En las “Cartas Pastorales” enviadas a sus discípulos Timoteo y Tito, el apóstol Pablo se detiene con cuidado sobre la figura de los obispos, de los presbíteros y de los diáconos, delineando a lo que están llamados y las prerrogativas que deben ser reconocidas, en aquellos que son elegidos e investidos de estos ministerios. Ahora, es emblemático cómo, junto a las dotes inherentes a la fe y la vida espiritual, se citan algunas cualidades exquisitamente humanas: la acogida, la sobriedad, la paciencia, la mansedumbre, la afidabilidad, la bondad de corazón. Este alfabeto es la gramática de base de todo ministerio. Sí, porque sin esta predisposición bella y genuina a encontrar, a conocer, a dialogar, a apreciar y a relacionarse con los hermanos de forma respetuosa y sincera, no es posible ofrecer un servicio y un testimonio verdaderamente gozoso y creíble.

Hay también una actitud de fondo que Pablo recomienda a sus discípulos y, en consecuencia, a todos aquellos que son investidos del ministerio pastoral. El apóstol exhorta a reavivar continuamente el don que ha sido recibido (cfr 1 Tm 4,14; 2 Tm 1,6). Esto significa que debe estar siempre viva la conciencia de que no se es obispo, sacerdote o diácono porque se es más inteligente, más válido y mejor que los demás, sino solo en virtud de un don, un don de amor otorgado por Dios, en el poder de su Espíritu, por el bien de su pueblo. Esta conciencia es verdaderamente importante y constituye una gracia que pedir cada día. De hecho, un Pastor que es consciente de que su propio ministerio brota únicamente de la misericordia y del corazón de Dios nunca podrá asumir una actitud autoritaria, como si todos estuvieran a sus pies y la comunidad fuera de su propiedad, su reino personal.

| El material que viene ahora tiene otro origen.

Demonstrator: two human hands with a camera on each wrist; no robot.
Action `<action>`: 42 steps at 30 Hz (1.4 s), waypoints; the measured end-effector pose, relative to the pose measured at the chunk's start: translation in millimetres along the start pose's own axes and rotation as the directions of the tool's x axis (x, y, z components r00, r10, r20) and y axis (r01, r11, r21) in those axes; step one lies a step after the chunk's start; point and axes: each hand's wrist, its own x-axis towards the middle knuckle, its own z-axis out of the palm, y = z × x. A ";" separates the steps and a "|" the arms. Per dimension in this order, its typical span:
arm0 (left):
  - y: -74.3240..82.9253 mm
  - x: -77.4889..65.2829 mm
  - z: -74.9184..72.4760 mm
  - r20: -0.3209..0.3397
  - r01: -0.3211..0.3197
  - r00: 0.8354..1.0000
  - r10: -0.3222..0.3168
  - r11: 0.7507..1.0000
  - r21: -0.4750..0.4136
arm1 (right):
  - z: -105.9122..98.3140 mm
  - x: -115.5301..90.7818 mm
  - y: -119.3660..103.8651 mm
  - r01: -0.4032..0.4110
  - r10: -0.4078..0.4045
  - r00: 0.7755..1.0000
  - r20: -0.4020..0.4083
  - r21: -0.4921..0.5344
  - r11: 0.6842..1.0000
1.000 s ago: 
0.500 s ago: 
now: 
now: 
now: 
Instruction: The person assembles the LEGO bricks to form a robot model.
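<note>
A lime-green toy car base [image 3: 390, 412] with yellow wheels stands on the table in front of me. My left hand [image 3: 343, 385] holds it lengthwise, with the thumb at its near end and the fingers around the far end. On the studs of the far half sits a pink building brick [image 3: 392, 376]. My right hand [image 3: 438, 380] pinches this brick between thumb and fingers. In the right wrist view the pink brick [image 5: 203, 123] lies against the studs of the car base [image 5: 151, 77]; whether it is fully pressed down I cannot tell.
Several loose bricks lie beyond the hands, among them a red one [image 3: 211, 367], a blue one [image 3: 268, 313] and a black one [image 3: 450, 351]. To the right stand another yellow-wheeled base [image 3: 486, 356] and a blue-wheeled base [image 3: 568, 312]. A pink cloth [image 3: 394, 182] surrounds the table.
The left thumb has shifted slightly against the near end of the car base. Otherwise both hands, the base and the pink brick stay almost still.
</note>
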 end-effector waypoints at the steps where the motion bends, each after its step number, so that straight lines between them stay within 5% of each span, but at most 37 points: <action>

La conciencia de que todo es un don, todo es gracia, ayuda a un Pastor también a no caer en la tentación de colocarse en el centro de la atención y de confiar sólo en sí mismo. Ay si un obispo, un sacerdote o un diácono creyeran que lo saben todo, que tienen siempre la respuesta justa para todo y que no necesitan de nadie. Al contrario, la conciencia de ser él en primer lugar objeto de la misericordia y de la compasión de Dios debe llevar a un ministro de la Iglesia a ser siempre humilde y comprensivo hacia los demás. También en la conciencia de ser llamado a custodiar con valor el depósito de la fe (cfr 1 Tm 6,20), él se pondrá a la escucha de la gente. Es consciente, de hecho, de tener siempre algo que aprender, también de aquellos que pueden estar aún lejos de la fe y de la Iglesia. Con los propios hermanos, además, todo esto debe llevar a asumir una actitud nueva, marcada por la compartición, la corresponsabilidad u la comunión.

Queridos amigos, debemos estar siempre agradecidos al Señor, para que en la persona y en el ministerio de los obispos, sacerdotes y diáconos, sigue guiando y formando su Iglesia, haciéndola crecer por el camino de la santidad. Al mismo tiempo, debemos seguir rezando para que los Pastores de nuestras comunidades puedan ser imagen viva de la comunión y del amor de Dios.